Storage & Data Transfer

Archive media for the long term with preservation masters

October 2, 2019

Buzz Hays

Global Lead, Entertainment Industry Solutions, Google Cloud

Media and entertainment companies have plenty of storage needs, and have to make sure they’re storing the right data for the right period of time. Media archives are often thought of as repositories of readily available media to be accessed for various workflow needs in the near and immediate term, such as in editorial and post-production as well as for storing distribution masters.

But long-term digital media preservation may not always be the highest priority for busy production companies and media archives. Arguably the most important role of a media archive is to provide preservation masters of the content that can be retained and accessed at any point in the future. When you’re working with media files in Google Cloud Platform (GCP), preservation is an important consideration.

Digital media archives usually include a variety of file types, including moving image files, still images, binary files, and documents. Within the category of moving image files, there are hundreds of wrapper types, file types, and codecs. Although these media formats are readily available today and are easy to integrate into workflows, they are not necessarily designed for long-term preservation. Over the years, media types can change frequently and become obsolete (think of eight-track tapes, CDs or DLT backup tapes).

Codecs have a shelf life, and moving image compression is constantly being refined. More popular formats are regularly updated and improved, but others get discontinued, making it very difficult or impossible to read the media files in the future. Additionally, some codecs require licenses that could create problems years down the line when the codec developer is no longer in business. For example, broadcast masters are often recorded with a visually lossless codec that works well through the workflow ecosystem, but that codec can become obsolete. If your archived media files are stored in a compressed form in an end-of-life codec, you may be able to find a way to read them. But, at worst, you’ll be paying to store a considerable amount of useless data on cloud storage and you will have lost the underlying media. So compressed video files and proxies are not appropriate for long-term storage.

It’s important to consider ways to create preservation masters of your media that can withstand the test of time. We’ll explain here how to create preservation masters using GCP, specifically Cloud Storage, so that your archived media files will be accessible well into the future.

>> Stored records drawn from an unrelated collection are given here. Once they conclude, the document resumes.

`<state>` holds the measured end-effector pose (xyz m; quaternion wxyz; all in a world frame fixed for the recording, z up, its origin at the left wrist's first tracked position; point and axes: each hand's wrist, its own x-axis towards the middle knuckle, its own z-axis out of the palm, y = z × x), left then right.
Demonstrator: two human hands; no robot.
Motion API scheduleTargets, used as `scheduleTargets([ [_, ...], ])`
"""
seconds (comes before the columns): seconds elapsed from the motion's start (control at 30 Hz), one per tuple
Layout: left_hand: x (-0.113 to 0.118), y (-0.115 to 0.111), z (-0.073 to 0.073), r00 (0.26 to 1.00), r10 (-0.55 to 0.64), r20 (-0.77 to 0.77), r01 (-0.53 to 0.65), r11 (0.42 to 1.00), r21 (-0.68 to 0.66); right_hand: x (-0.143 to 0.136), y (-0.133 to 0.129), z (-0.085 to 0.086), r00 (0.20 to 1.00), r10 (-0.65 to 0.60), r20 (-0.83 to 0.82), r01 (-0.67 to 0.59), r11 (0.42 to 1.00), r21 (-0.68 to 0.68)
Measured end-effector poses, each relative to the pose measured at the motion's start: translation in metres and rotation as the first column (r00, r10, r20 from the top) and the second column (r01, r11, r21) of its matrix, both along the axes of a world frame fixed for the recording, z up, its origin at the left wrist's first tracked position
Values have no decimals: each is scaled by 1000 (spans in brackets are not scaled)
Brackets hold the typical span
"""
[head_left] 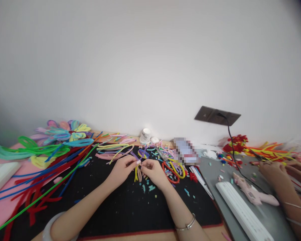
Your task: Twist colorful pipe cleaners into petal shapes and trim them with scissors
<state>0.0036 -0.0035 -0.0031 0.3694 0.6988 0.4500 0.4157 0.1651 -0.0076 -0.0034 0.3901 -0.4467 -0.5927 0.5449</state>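
Observation:
Over the black mat (110, 207), my left hand (124, 170) and my right hand (153, 170) meet, both with bent, closed fingers. Between the fingertips is a small bundle of pipe cleaners (136, 174), with yellow and pinkish-brown ends hanging below and purple strands above. The exact grip of each fingertip is too small to make out. Small teal pipe cleaner clippings (152, 188) lie scattered just below my right hand. Scissors (161, 152) rest among clippings behind it. Pink and yellow pipe cleaners (112, 155) lie behind my left hand.
Red, blue and green pipe cleaners (47, 170) spread over the left side, near a looped pastel bunch (67, 131). A paper cup (145, 134) stands by the wall. At right are a blurred phone-like item (186, 151), a power strip (243, 209), a pink glue gun (253, 192) and another person's hands (273, 172).

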Motion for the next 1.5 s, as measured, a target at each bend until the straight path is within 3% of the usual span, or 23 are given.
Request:
scheduleTargets([
  [0.23, 0, 3, -6, 984, -65, 165, 92, 982, -162, 2, 1, -2, 989, 12, -151, -23, 997, -68],
  [0.4, -1, 3, -2, 984, -18, 178, 53, 980, -192, 3, 0, -1, 966, 21, -259, -65, 985, -162],
  [0.6, 2, -1, 3, 965, -76, 251, 127, 973, -193, 3, -1, -1, 938, 96, -333, -161, 971, -175],
  [0.83, 2, 0, 0, 957, -117, 266, 170, 968, -187, 4, -1, 0, 956, 99, -275, -160, 965, -207],
  [1.0, 3, 3, -5, 958, -118, 262, 160, 977, -144, 6, -1, 2, 972, 96, -216, -128, 981, -144],
  [1.2, 2, 0, -3, 981, -100, 169, 120, 986, -115, 4, -2, 1, 992, 62, -109, -76, 988, -132],
  [1.33, 1, 1, -3, 989, -59, 134, 72, 993, -96, 1, -2, 1, 999, 52, -9, -52, 998, -35],
  [1.5, 2, 3, -1, 974, -48, 221, 82, 986, -148, 0, -5, 7, 994, -7, 109, -8, 990, 139],
])
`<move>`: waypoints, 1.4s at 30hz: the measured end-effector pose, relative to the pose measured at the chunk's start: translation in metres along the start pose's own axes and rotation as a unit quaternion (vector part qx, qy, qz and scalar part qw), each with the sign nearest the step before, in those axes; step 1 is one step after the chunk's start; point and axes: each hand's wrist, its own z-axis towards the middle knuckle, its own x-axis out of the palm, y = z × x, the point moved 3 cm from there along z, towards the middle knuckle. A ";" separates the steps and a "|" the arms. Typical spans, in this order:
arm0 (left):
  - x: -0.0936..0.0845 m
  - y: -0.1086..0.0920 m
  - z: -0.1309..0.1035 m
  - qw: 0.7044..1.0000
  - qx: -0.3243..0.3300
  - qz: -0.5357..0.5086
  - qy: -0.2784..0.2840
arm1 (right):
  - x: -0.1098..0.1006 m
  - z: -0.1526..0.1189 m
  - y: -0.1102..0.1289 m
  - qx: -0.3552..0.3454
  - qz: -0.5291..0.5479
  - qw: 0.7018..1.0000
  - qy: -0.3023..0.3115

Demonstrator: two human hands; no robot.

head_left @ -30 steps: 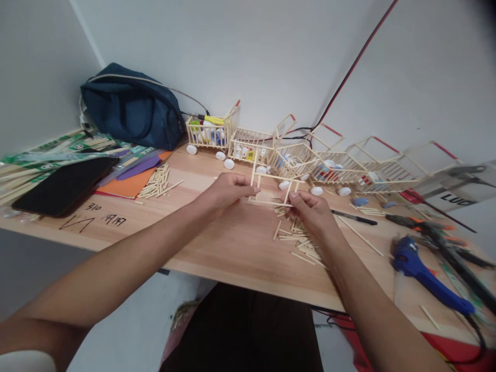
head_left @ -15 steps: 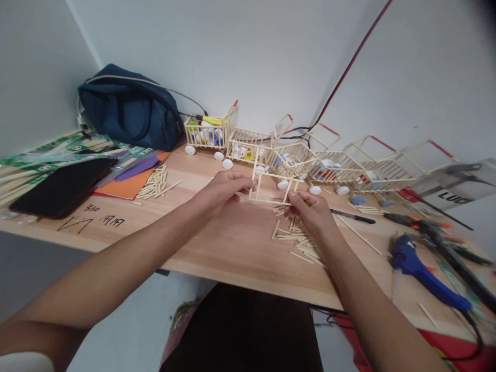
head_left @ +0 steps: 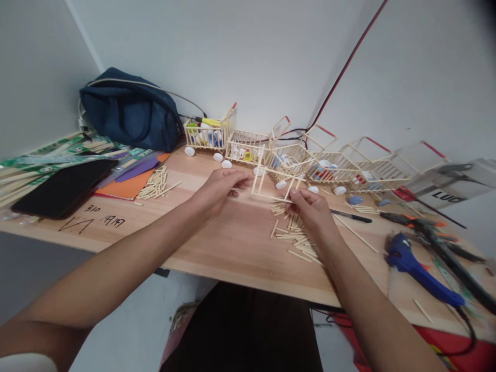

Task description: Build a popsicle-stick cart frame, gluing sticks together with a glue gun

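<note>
My right hand (head_left: 310, 204) pinches the right end of a small wooden stick frame (head_left: 271, 197), holding it just above the desk. The frame has thin pale sticks joined at corners, with one stick rising at its left end. My left hand (head_left: 228, 187) is beside that left end, its fingers loosely bent and apart, with nothing visible in them. Below my right hand lies a loose pile of short cut sticks (head_left: 298, 235). Behind the frame stands a row of miniature stick shopping carts (head_left: 327, 168) with white wheels and red-tipped handles; the frame overlaps some of them in view.
On the right lie a blue glue gun (head_left: 420, 274), pliers (head_left: 442, 237) and a black pen (head_left: 352, 216). Leftward are a black tablet-like slab (head_left: 64, 188), orange paper (head_left: 126, 187), another stick pile (head_left: 157, 183) and a blue bag (head_left: 132, 111). The desk's front edge (head_left: 248, 288) is near me.
My left fingers have come off the left end of the stick frame and drawn slightly left. The frame has tilted a little in my right hand. The view has shifted slightly.
</note>
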 end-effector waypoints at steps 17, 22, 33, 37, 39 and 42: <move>-0.011 0.004 0.008 0.997 0.069 -0.044 -0.003 | -0.001 0.003 0.004 -0.004 0.057 0.998 -0.025; -0.011 0.004 0.011 0.995 0.080 -0.054 0.003 | -0.003 0.003 0.003 0.001 0.071 0.997 -0.036; -0.022 -0.001 0.013 0.997 0.057 -0.045 0.007 | -0.002 0.005 0.004 -0.006 0.093 0.995 -0.022; -0.041 -0.013 0.016 0.997 0.066 0.013 -0.020 | -0.001 0.004 0.004 -0.008 0.103 0.994 -0.018; -0.056 -0.024 0.012 0.995 0.091 0.039 -0.028 | -0.001 0.004 0.004 -0.004 0.105 0.994 -0.022; -0.085 -0.041 -0.002 0.984 0.118 0.110 -0.069 | 0.000 0.003 0.005 -0.005 0.103 0.994 -0.026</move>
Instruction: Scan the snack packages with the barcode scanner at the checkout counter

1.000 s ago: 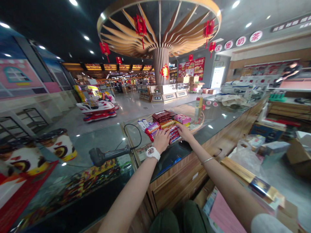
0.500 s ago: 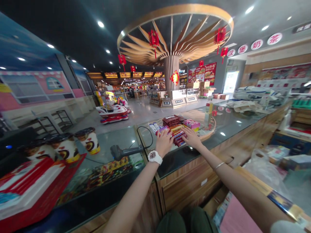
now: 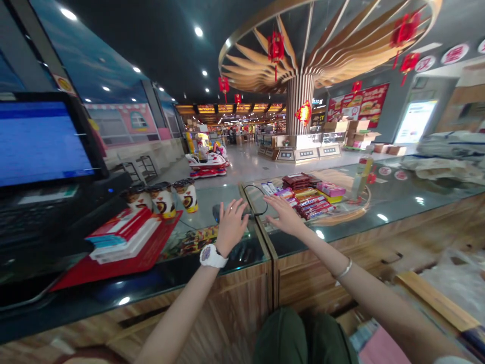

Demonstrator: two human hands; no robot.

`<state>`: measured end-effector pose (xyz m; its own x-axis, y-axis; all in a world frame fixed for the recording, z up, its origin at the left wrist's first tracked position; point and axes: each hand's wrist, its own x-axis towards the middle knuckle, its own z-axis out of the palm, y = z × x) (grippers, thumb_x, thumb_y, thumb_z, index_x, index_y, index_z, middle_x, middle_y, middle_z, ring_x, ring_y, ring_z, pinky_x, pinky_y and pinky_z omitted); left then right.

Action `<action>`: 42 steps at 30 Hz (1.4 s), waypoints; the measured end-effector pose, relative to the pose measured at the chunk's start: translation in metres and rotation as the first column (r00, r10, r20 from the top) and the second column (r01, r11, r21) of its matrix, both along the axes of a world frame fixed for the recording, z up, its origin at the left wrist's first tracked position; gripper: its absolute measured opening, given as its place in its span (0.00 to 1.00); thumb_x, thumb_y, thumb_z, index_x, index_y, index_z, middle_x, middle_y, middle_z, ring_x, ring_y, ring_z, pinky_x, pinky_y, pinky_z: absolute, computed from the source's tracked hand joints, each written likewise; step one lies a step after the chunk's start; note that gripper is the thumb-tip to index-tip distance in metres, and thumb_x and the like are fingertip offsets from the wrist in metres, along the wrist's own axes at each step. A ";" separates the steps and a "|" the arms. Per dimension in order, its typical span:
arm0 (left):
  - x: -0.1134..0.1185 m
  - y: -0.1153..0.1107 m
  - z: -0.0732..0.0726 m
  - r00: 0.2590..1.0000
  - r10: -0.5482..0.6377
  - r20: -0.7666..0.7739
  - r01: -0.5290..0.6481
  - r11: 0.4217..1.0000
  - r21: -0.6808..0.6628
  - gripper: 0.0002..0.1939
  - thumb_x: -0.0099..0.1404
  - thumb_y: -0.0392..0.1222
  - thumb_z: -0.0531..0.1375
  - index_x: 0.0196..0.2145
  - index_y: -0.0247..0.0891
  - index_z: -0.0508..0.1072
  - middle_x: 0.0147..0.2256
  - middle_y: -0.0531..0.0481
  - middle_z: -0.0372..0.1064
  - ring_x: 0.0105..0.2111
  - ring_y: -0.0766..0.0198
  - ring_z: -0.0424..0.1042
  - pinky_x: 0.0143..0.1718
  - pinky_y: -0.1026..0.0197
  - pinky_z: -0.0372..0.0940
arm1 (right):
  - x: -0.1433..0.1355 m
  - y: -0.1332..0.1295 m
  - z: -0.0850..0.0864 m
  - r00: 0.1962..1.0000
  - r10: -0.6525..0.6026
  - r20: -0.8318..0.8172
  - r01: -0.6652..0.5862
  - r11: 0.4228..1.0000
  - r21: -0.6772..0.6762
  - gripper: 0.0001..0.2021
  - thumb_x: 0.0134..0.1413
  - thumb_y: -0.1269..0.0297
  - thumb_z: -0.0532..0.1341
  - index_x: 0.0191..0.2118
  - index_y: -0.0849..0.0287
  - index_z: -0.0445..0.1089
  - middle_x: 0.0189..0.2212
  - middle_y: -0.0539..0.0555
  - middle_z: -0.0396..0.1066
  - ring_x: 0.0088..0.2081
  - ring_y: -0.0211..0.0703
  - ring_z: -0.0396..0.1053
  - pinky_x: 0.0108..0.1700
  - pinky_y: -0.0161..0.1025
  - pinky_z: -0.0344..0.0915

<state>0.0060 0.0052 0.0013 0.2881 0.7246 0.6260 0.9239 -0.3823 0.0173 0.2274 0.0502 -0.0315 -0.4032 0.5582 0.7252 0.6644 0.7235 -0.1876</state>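
My left hand [image 3: 231, 227], with a white watch [image 3: 212, 256] at the wrist, is over the black barcode scanner [image 3: 216, 212] on the glass counter, fingers spread. It hides most of the scanner; whether it touches it I cannot tell. My right hand [image 3: 285, 216] has its fingers stretched out, just left of a pile of packaged snacks [image 3: 314, 206], holding nothing. Dark brown packs [image 3: 297, 180] lie at the back of the pile, and a pink box [image 3: 331, 189] sits at its right.
Three lidded cups [image 3: 186, 196] stand to the left, behind red and white packets [image 3: 125, 233] on a red sheet [image 3: 151, 258]. A lit monitor [image 3: 41, 141] is at far left. A bottle [image 3: 362, 172] stands beyond the snacks. The scanner's cable [image 3: 265, 194] loops across the counter seam.
Both hands have left the snack pile and moved left along the counter, the left one to the scanner. My view has turned left, bringing in the monitor.
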 end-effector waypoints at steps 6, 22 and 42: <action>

It’s important to note that media asset management systems rely on proxy files for ease of search, for defining clips and for initiating transcodes among other tasks, such as machine learning (ML) and artificial intelligence (AI) analysis. Creating these files in a common format can make archive maintenance easier. These files are designed to represent a compressed version of the source media for efficient storage, retrieval and review, often at a lower resolution and quality than the originals. You should consider these as working media files, separate and distinct from archive or preservation master files.

Recommended practice for creating media preservation masters

Within a media archive, preservation masters should be stored in a format that can be retrieved and read easily at any point in the future. The recommended practice is to convert the preservation masters to frame sequences from the original source movie files from which all proxies were derived. The Academy of Motion Picture Arts & Sciences (AMPAS), the National Archives, and the Library of Congress all agree on this frame sequence approach. You can create file sequences from movie files with a variety of tools, such as FFMPEG, OpenDCP, or any number of transcoder solutions. (We’ll describe an example using FFMPEG later in this post.)

Once you have these resulting frame sequences, store them in a format that mirrors the quality and resolution of the source material as closely as possible. You can then move these files to the longest-term Coldline storage in Cloud Storage for preservation. This also complies with motion picture industry requirements: a minimum of three copies of all media stored in geographically disparate locations. This provides for disaster recovery of media files, should physical data tape copies become damaged or lost. Coldline storage is ideal for what is often referred to as the “third copy”—the copy of last resort, should all other copies fail. The preservation master rarely, if ever, needs to be accessed in this scenario, since the mezzanine and proxy files of the media can be stored in Standard, Nearline and Coldline storage for any near-term use of the media. Over time, as new, higher-quality codecs become available, you can leverage the preservation masters to create new sets of proxies and mezzanine files using the new codecs and formats as needed.

There are various formats available for storing image sequences that are appropriate for preservation masters. DPX is the most common format (originally developed by Kodak), while OpenEXR and JPEG 2000 are becoming more popular. Although some of these formats use compression, they are considered valid, high-quality archive formats by archivists around the world.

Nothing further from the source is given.